**EXERCISE DIRECTIONS:**
Among the records that follow, how many lines include the string "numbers"? Only the number is wanted.

*** THE DATA ***

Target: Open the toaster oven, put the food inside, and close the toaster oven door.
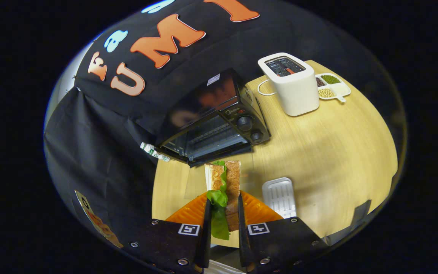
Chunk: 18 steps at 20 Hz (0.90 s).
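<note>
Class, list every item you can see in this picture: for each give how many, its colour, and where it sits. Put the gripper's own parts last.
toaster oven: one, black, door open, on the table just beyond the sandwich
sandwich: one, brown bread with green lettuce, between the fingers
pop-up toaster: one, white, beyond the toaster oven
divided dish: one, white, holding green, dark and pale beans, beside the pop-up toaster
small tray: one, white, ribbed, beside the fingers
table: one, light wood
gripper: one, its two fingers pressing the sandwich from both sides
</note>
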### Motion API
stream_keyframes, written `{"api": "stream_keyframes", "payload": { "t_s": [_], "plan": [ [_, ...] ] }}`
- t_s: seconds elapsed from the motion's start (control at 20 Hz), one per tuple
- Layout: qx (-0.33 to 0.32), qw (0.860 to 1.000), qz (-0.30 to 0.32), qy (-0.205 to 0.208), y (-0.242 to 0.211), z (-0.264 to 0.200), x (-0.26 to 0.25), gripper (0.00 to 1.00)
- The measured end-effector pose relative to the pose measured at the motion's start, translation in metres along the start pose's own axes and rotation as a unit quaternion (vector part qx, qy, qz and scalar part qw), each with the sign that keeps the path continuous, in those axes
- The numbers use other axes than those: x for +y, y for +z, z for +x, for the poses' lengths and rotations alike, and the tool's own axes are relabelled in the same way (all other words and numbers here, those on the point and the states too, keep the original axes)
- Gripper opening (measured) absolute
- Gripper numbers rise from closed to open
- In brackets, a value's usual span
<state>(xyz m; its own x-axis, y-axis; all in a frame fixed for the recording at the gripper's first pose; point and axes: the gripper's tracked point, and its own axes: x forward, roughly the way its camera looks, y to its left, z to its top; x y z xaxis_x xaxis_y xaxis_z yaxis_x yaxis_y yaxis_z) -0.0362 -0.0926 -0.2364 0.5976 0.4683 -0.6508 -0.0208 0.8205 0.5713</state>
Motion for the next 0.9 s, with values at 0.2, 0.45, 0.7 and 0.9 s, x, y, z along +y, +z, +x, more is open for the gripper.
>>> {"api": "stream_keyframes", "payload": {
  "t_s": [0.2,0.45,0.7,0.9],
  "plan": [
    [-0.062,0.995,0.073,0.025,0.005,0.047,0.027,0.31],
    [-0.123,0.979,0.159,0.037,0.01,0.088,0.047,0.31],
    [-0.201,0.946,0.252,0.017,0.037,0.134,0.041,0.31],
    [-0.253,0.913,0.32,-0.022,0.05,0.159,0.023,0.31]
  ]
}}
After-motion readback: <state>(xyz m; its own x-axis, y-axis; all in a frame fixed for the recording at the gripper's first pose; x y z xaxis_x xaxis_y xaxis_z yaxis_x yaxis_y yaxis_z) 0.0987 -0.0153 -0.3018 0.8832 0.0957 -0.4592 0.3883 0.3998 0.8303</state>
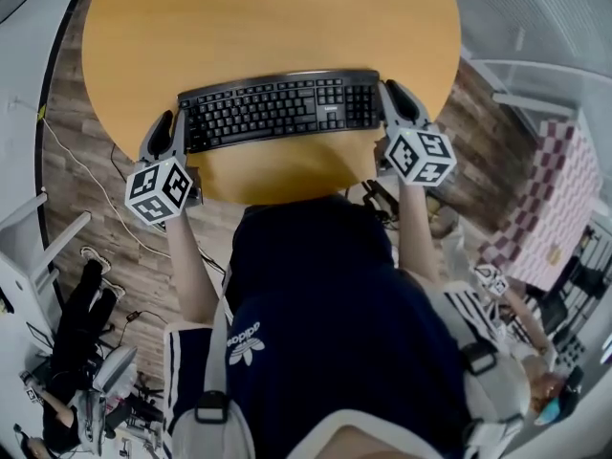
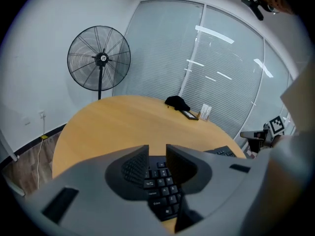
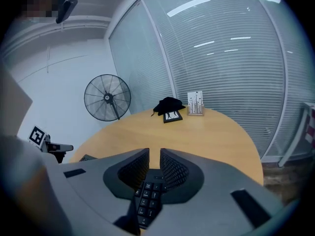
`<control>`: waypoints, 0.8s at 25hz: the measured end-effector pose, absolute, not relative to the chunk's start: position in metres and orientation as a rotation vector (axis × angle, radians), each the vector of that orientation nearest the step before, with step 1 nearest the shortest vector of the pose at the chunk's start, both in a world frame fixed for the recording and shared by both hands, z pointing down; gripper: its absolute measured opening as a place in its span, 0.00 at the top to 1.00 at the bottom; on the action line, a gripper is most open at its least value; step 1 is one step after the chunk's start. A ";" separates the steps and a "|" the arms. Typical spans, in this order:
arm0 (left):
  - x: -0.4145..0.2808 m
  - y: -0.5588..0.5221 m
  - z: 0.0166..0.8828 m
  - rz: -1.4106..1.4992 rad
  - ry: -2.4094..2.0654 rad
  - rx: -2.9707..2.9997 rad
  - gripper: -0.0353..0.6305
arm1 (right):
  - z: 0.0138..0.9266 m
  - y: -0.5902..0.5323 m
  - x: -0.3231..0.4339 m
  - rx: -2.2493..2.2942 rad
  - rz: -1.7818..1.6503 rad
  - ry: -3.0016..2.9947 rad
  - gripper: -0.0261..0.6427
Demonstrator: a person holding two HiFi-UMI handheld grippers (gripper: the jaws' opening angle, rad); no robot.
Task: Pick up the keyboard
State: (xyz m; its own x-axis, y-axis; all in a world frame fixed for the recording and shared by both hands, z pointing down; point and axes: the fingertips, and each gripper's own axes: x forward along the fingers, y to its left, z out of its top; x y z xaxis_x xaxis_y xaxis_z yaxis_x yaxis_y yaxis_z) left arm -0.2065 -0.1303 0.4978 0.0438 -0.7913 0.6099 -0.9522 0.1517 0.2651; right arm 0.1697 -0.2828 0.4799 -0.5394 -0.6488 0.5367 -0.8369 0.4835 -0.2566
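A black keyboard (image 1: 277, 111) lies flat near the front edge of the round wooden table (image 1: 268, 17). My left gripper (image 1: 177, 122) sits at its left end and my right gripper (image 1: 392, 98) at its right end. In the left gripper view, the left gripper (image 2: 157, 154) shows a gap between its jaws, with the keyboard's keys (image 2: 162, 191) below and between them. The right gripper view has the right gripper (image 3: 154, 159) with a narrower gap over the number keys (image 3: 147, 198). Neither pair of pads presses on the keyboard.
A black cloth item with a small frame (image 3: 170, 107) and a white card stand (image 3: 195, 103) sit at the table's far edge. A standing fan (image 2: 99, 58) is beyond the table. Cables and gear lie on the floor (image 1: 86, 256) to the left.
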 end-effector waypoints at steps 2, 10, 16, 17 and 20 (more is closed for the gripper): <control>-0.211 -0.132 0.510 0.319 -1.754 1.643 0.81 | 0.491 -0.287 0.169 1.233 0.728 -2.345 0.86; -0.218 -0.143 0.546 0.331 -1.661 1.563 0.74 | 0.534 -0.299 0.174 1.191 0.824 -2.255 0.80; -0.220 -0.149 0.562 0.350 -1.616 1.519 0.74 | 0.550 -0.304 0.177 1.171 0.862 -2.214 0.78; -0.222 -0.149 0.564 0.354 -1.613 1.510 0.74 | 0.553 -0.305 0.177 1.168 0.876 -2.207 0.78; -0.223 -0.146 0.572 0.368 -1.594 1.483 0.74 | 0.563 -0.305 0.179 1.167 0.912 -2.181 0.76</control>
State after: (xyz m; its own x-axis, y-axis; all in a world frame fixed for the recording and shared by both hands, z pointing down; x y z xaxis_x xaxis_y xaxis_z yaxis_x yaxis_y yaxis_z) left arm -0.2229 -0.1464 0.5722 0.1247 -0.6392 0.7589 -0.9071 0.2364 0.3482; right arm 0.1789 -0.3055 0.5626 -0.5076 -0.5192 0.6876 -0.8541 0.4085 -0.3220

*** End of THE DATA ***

**SOLUTION BELOW:**
2